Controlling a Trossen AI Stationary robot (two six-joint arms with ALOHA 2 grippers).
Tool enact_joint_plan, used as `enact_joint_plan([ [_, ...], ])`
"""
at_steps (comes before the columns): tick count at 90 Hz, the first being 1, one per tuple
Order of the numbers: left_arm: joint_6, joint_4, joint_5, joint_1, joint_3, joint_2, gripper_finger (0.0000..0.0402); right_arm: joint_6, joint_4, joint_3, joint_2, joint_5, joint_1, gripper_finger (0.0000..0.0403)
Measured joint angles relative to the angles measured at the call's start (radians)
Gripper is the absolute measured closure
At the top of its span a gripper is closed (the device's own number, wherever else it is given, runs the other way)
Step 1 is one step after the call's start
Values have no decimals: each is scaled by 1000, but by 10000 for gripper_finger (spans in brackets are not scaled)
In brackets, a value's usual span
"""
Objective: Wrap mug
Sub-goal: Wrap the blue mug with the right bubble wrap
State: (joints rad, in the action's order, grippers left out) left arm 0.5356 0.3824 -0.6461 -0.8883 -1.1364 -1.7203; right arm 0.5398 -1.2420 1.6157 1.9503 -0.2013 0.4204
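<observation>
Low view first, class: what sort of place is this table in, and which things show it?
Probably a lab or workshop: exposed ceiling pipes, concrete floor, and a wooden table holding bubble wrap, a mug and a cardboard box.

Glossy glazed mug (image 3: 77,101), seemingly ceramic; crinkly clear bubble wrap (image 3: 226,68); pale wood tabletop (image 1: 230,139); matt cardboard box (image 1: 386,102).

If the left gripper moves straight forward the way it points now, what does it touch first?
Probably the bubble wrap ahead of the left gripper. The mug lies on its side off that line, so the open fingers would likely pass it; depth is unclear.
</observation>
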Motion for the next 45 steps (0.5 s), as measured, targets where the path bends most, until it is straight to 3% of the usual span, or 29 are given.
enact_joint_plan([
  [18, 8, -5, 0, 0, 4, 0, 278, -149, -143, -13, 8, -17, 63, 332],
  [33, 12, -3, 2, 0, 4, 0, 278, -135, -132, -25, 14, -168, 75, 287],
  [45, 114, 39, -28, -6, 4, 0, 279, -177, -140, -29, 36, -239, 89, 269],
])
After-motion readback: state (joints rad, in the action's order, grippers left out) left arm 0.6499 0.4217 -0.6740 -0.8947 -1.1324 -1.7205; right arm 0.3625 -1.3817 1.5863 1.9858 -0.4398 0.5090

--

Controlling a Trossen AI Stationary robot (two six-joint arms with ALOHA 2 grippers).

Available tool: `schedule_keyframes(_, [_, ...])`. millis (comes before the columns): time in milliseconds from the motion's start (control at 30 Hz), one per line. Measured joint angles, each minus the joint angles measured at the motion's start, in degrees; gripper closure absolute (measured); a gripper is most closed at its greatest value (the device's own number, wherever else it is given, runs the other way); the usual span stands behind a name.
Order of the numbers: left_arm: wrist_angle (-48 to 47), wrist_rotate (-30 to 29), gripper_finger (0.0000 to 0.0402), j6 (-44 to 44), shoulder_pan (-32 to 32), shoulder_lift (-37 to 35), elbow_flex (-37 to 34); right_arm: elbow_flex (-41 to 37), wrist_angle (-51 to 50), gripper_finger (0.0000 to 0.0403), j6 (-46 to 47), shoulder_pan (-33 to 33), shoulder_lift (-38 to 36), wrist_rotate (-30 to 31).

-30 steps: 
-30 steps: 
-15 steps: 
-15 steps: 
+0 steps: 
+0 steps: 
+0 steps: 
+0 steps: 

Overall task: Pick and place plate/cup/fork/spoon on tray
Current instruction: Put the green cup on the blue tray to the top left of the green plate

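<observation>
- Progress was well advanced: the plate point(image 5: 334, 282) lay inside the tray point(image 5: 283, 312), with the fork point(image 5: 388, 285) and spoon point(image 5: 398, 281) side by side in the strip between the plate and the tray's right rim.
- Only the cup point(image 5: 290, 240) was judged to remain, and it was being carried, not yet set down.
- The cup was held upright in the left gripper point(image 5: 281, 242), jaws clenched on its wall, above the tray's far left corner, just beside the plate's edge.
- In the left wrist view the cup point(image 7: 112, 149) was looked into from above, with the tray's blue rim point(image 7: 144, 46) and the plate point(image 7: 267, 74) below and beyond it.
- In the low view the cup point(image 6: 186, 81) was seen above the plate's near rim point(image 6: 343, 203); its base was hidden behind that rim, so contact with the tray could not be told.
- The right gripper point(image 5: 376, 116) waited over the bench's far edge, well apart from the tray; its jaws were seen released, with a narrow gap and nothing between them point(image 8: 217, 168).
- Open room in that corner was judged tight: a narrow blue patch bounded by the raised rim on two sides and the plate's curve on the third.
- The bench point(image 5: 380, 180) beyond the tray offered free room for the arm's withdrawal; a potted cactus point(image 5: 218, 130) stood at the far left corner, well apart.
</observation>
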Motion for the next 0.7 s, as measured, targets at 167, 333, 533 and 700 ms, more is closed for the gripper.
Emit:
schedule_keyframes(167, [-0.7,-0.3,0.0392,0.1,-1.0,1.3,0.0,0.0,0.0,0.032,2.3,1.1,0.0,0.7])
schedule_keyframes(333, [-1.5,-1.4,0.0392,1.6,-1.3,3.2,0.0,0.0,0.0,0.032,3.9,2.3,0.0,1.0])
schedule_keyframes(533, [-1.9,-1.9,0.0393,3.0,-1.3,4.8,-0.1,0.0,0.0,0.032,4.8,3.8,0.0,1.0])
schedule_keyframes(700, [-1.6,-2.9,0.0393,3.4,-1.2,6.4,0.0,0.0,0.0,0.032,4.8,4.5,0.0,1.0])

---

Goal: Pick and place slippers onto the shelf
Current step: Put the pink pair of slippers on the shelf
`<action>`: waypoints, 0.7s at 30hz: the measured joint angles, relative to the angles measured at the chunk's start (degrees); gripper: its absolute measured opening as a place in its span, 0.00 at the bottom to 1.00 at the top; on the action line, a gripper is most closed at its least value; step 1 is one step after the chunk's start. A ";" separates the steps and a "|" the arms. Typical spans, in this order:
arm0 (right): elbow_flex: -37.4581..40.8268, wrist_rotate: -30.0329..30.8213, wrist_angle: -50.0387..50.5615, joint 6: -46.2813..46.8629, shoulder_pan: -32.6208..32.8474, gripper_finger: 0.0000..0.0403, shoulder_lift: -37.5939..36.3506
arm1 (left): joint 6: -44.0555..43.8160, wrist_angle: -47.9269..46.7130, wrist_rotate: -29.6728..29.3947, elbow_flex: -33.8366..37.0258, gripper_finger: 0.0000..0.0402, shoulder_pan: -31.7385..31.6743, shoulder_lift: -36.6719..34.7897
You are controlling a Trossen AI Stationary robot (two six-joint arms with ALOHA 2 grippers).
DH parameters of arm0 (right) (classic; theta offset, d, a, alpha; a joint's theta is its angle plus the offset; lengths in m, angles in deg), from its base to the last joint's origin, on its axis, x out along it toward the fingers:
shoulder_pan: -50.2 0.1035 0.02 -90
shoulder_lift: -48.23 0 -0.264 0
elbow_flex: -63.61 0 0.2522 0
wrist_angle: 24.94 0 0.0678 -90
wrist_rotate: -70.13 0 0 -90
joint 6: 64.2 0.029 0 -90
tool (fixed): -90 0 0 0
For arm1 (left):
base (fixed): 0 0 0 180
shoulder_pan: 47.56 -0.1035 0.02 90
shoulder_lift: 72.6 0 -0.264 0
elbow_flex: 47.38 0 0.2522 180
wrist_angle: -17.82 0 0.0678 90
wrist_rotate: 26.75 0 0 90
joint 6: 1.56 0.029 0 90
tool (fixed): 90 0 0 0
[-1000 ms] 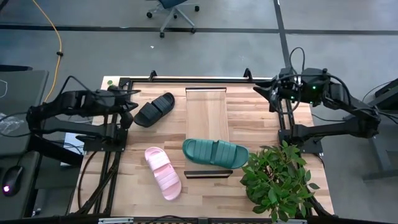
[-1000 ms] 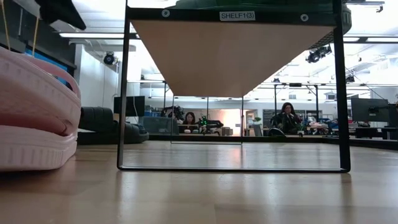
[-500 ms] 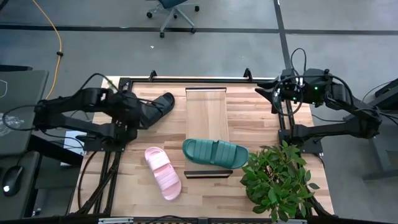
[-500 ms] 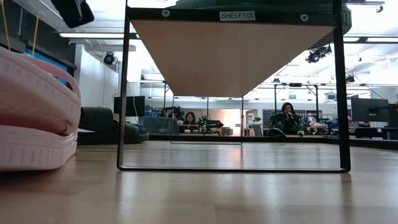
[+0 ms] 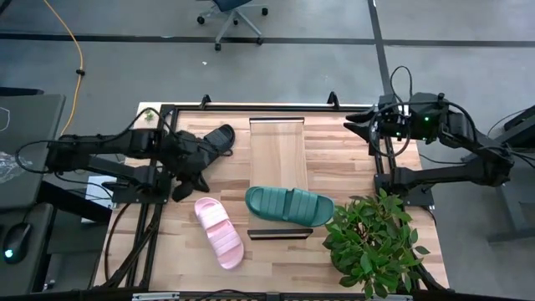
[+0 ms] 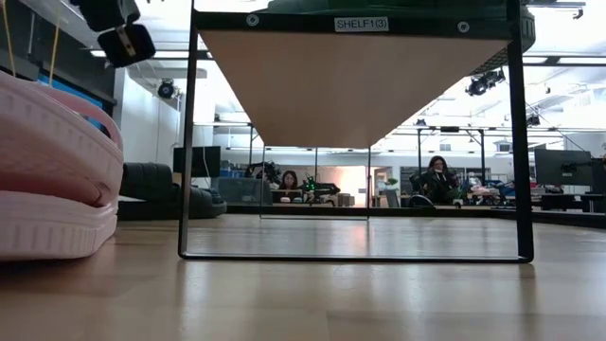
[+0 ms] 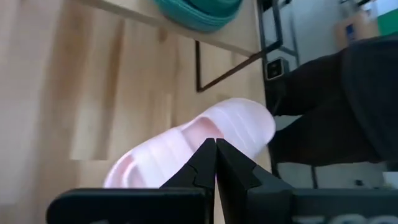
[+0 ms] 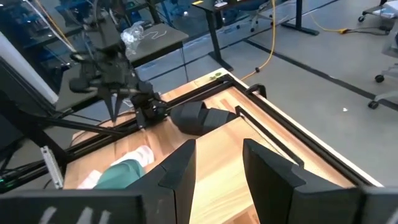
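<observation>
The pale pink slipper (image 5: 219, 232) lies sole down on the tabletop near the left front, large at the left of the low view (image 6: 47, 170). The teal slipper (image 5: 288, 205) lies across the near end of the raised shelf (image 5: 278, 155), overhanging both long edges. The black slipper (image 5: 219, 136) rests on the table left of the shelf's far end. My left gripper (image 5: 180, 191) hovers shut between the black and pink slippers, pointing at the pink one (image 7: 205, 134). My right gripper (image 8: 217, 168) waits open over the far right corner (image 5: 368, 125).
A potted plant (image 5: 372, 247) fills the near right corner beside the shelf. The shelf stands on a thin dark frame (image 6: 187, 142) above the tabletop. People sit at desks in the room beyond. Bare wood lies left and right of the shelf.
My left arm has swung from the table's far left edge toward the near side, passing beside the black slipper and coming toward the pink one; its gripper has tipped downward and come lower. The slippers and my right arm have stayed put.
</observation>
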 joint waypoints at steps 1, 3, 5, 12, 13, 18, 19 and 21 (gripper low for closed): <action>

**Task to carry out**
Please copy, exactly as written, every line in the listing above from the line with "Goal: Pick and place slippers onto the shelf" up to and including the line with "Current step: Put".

**Solved exercise**
Goal: Pick and place slippers onto the shelf
Current step: Put the pink pair of slippers on the shelf

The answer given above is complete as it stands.